---- ENTRIES SHOWN

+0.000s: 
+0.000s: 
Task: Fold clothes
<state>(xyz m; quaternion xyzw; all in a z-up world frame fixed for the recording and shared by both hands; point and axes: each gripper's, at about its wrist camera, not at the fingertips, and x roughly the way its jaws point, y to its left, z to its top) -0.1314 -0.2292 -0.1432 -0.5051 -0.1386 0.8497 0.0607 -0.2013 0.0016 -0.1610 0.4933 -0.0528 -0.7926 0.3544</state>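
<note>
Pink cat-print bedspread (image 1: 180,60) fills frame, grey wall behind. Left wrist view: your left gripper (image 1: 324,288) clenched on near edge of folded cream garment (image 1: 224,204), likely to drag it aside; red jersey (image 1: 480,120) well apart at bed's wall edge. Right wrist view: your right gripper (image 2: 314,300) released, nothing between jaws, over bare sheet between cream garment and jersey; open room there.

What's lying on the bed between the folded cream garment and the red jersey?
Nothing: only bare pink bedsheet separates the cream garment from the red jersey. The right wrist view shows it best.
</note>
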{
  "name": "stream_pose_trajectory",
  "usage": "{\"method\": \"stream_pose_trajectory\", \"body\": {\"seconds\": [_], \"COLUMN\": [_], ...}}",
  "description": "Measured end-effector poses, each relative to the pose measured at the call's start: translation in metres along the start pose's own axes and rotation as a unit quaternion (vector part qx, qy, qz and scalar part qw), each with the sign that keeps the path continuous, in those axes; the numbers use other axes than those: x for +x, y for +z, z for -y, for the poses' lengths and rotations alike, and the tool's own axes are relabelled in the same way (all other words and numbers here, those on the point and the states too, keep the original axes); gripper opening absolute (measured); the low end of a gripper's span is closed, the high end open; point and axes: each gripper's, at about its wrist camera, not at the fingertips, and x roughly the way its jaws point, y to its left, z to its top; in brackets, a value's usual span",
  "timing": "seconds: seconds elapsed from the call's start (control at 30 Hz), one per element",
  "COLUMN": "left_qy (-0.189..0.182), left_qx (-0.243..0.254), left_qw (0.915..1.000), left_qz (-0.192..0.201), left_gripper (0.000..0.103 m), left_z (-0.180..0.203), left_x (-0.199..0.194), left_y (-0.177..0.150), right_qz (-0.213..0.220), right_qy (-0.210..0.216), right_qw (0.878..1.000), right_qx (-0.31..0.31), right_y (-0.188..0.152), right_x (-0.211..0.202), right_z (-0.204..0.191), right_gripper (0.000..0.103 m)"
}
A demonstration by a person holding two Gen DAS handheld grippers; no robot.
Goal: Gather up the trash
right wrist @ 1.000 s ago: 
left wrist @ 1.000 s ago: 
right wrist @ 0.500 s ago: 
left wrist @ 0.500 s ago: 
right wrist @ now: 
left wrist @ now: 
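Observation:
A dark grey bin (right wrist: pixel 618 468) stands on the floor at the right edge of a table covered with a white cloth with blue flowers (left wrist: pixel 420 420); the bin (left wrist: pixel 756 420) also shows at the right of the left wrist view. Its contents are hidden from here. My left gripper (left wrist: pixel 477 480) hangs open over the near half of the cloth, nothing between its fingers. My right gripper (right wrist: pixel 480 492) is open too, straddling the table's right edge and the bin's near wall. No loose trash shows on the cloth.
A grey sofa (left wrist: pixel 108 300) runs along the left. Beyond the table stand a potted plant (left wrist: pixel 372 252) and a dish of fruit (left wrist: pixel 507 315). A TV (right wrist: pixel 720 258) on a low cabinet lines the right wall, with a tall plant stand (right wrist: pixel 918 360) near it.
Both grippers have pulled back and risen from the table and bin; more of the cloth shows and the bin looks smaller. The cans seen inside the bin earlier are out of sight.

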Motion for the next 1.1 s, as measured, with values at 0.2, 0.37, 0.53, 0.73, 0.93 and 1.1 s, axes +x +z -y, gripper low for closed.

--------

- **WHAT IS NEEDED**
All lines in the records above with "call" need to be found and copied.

- **RESPONSE AREA**
  "description": "Measured end-effector poses, each relative to the pose measured at the call's start: translation in metres along the start pose's own axes and rotation as a unit quaternion (vector part qx, qy, qz and scalar part qw), each with the sign that keeps the path continuous, in those axes; the numbers use other axes than those: x for +x, y for +z, z for -y, for the poses' lengths and rotations alike, and the tool's own axes are relabelled in the same way (all other words and numbers here, those on the point and the states too, keep the original axes); gripper opening absolute (measured); the low end of a gripper's span is closed, the high end open; point and axes: each gripper's, at about its wrist camera, not at the fingertips, and x roughly the way its jaws point, y to its left, z to its top; in brackets, a value's usual span",
  "timing": "seconds: seconds elapsed from the call's start (control at 30 Hz), one per element",

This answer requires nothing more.